A propos du commentaire de M. Donnette :
Nous vivons dans un monde de confusion intellectuelle : oh ce n'est pas confusion pour tous, certes non et je pense ici à ceux qui manipulent l'opinion, mettant sur le même plan la sobriété énergétique et la production d'EnR, comme si cela allait de soi, un peu comme si cette dernière constituait le pendant contre-positif de l'autre, nécessaire bien sûr mais réputée non naturelle et donc négative. Un mécanisme de compensation, en quelque sorte, ou de fusion holistique. Mais ce n'est pas fusion, c'est juste confusion.
Je rejoins donc le point de vue ainsi que M. Donnette : si l'on remet les facteurs dans le bon ordre, pour ce qui est des accompagnements financiers nécessaires, il convient de consacrer ceux-ci en priorité à la rénovation thermique des bâtiments plutôt qu'à la poursuite des subventions et aides sous différentes formes accordées à l'éolien et au solaire.
Une manifestation récente de ces aides : au plus haut niveau l'on se targue d'avoir négocié 15 Mds € sur l'éolien offshore dans l'Ouest. L'on oublie juste de dire combien ce qu'il reste va coûter sous différentes formes (sans parler des coûts indirects tels que la destruction de la baie de St Brieuc et autres lieux parfois découverts à marée basse), et ce que l'on aurait pu faire à la place dans l'intérêt public. La presse est décidément bien peu curieuse.
Le degré d'égarement de nos contemporains, le niveau de confusion dans l'ordre des priorités, je l'ai mesuré la semaine passée lors d'une interview avec un journaliste, qui me disait "mais enfin, avec le réchauffement climatique, l'on aura de moins en moins besoin de rénovation thermique, et l'on aura de moins en moins besoin de changer les modes de chauffage, non ?". Cher ami, lui ai-je répondu, que connaissez-vous, qu'est-ce que je connais moi-même des effets de ce changement climatique sur la durée et sur la rigueur de nos hivers, nous dont les côtes sont baignées par certains courants marins qui ne sont pas immuables ? N'oubliez pas, ai je conclu, que l'engagement prioritaire de la France est de diminuer l'émission des gaz à effet de serre, il n'a jamais été de produire des EnR électriques.

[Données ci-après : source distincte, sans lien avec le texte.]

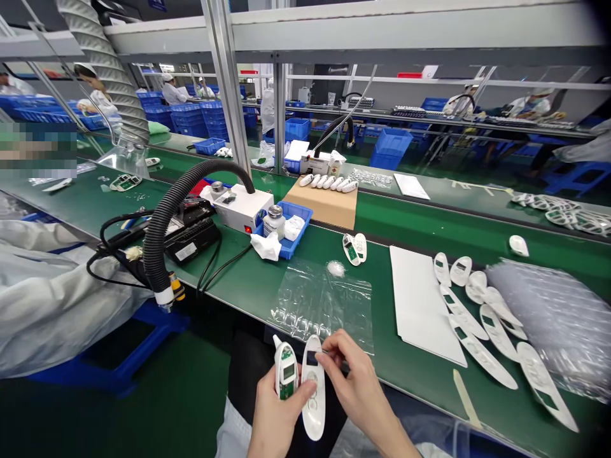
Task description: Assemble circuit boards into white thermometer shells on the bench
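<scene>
My left hand is closed round a white thermometer body whose green circuit board faces up, and it also steadies a white front cover beside it. My right hand pinches the top edge of that cover with thumb and fingers. Both hands hover over my lap, just in front of the green bench edge. A clear plastic blister tray lies on the bench right above them.
Several white covers lie in rows at the right beside a white sheet and a bubble-wrap bag. One part-assembled unit rests mid-bench. A blue bin, white box and black hose stand left. A co-worker's sleeve is at far left.
</scene>
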The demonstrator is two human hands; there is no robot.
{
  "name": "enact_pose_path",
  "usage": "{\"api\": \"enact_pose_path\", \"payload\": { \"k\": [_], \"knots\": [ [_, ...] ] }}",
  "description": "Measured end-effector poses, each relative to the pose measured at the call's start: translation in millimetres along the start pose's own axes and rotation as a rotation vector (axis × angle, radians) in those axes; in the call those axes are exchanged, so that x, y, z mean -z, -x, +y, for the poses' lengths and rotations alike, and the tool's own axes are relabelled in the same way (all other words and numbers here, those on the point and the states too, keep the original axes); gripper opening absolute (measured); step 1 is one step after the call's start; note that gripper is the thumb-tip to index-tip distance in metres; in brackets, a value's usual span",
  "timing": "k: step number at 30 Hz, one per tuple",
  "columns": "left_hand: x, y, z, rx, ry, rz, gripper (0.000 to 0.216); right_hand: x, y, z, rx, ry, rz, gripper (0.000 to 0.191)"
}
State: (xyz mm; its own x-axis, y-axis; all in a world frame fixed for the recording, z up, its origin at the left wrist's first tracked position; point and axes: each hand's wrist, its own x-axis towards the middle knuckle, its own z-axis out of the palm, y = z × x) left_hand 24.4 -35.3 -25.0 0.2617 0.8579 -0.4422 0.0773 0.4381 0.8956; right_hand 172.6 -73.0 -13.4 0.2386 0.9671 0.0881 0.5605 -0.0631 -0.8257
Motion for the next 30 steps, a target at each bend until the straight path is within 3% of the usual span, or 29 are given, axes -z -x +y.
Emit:
{"api": "enact_pose_path", "payload": {
  "k": [6, 10, 13, 18, 21, 24, 27, 30],
  "knots": [
    [9.1, 0.5, -1.6, -0.017, 0.003, 0.0, 0.028, -17.3, 2.0, 2.5, -0.177, -0.201, -0.054, 0.024],
    [22.9, 0.3, 1.4, -0.01, 0.042, 0.035, 0.029, -37.7, -5.2, 0.9, -0.287, -0.59, -0.043, 0.03],
    [35.5, -1.5, -0.3, -0.015, 0.093, 0.113, 0.03, -58.0, -7.0, -6.7, -0.334, -0.801, -0.164, 0.034],
    [62.5, -11.2, -9.7, -0.069, 0.191, 0.217, 0.033, -94.6, -15.6, -23.8, -0.342, -0.871, -0.385, 0.035],
    [92.6, -23.0, -11.0, -0.05, 0.419, 0.305, 0.048, -126.5, -41.7, -34.0, -0.394, -0.915, -0.462, 0.042],
    [137.2, -37.4, -7.6, -0.05, 0.672, 0.463, 0.056, -176.8, -79.5, -52.9, -0.429, -0.968, -0.51, 0.05],
    [182.7, -52.2, -4.0, -0.065, 0.734, 0.598, 0.055, -234.3, -109.3, -79.4, -0.531, -1.046, -0.565, 0.058],
    [206.8, -67.5, -1.5, -0.081, 0.726, 0.647, 0.057, -269.0, -120.2, -95.1, -0.598, -1.058, -0.618, 0.061]
  ]
}}
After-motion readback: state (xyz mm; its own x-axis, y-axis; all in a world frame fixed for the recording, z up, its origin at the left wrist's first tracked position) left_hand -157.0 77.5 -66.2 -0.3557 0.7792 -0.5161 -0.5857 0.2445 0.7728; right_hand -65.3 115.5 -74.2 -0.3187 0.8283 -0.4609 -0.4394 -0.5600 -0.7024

Les premières victoires sont donc bien à retirer d'un investissement prioritaire dans la sobriété énergétique, a fortiori pour un pays qui a déjà la chance d'avoir une électricité quasi-décarbonée : les victoires suivantes, on peut aussi les préparer, mais elles sont au 2ème niveau des priorités, du moins si l'on n'est pas dans une confusion qui en effet ne vise probablement qu'à servir des intérêts financiers et politiques.